What the exercise asks: Once you find the line in the listing below that contains "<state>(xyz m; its", copy it and every following line exactly, stopping at the end.

--- Data extract Enclosed Below ---

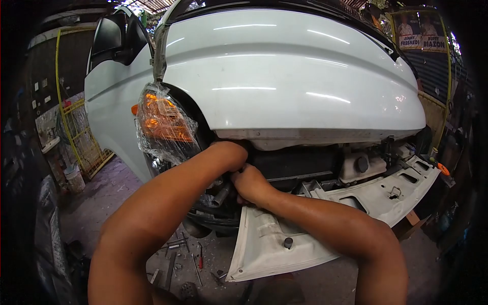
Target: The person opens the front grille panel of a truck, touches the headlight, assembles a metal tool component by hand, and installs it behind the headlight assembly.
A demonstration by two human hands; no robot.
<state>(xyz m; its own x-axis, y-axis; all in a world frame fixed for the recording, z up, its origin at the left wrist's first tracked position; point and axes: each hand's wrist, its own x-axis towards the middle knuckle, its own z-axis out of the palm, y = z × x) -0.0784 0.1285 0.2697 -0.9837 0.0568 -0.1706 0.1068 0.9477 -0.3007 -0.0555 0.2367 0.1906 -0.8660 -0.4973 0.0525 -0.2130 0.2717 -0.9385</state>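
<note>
My left hand (231,152) reaches into the gap under the white hood (295,76) of a vehicle, beside the headlight (165,122) wrapped in clear plastic film. Its fingers are hidden inside. Just below and to the right, my right hand (251,185) is closed, close against my left hand. What it grips, if anything, is hidden. A short grey tube end (222,195) sticks out to the left of my right hand. Under my right forearm lies a white metal panel (274,249) with cut-out holes, set at the vehicle's front.
A white reservoir with a black cap (361,163) sits in the front opening, right of a dark radiator-like part (300,163). Several tools, among them a red-handled screwdriver (200,262), lie on the floor. An orange-handled tool (443,169) is at the right. A yellow frame (84,132) stands left.
</note>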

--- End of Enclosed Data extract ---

Output below:
<state>(xyz m; its own x-axis, y-axis; all in a world frame fixed for the recording, z up, its origin at the left wrist's first tracked position; point and axes: each hand's wrist, its own x-axis towards the middle knuckle, its own z-axis out of the palm, y = z × x) -0.0784 0.1285 0.2697 -0.9837 0.0568 -0.1706 0.1068 0.9477 -0.3007 -0.0555 0.2367 0.1906 -0.8660 -0.4973 0.0525 -0.2130 0.2717 -0.9385</state>
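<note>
My left hand (231,152) reaches into the gap under the white hood (295,76) of a vehicle, beside the headlight (165,122) wrapped in clear plastic film. Its fingers are hidden inside. Just below and to the right, my right hand (251,185) is closed, close against my left hand. What it grips, if anything, is hidden. A short grey tube end (222,195) sticks out to the left of my right hand. Under my right forearm lies a white metal panel (274,249) with cut-out holes, set at the vehicle's front.
A white reservoir with a black cap (361,163) sits in the front opening, right of a dark radiator-like part (300,163). Several tools, among them a red-handled screwdriver (200,262), lie on the floor. An orange-handled tool (443,169) is at the right. A yellow frame (84,132) stands left.
</note>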

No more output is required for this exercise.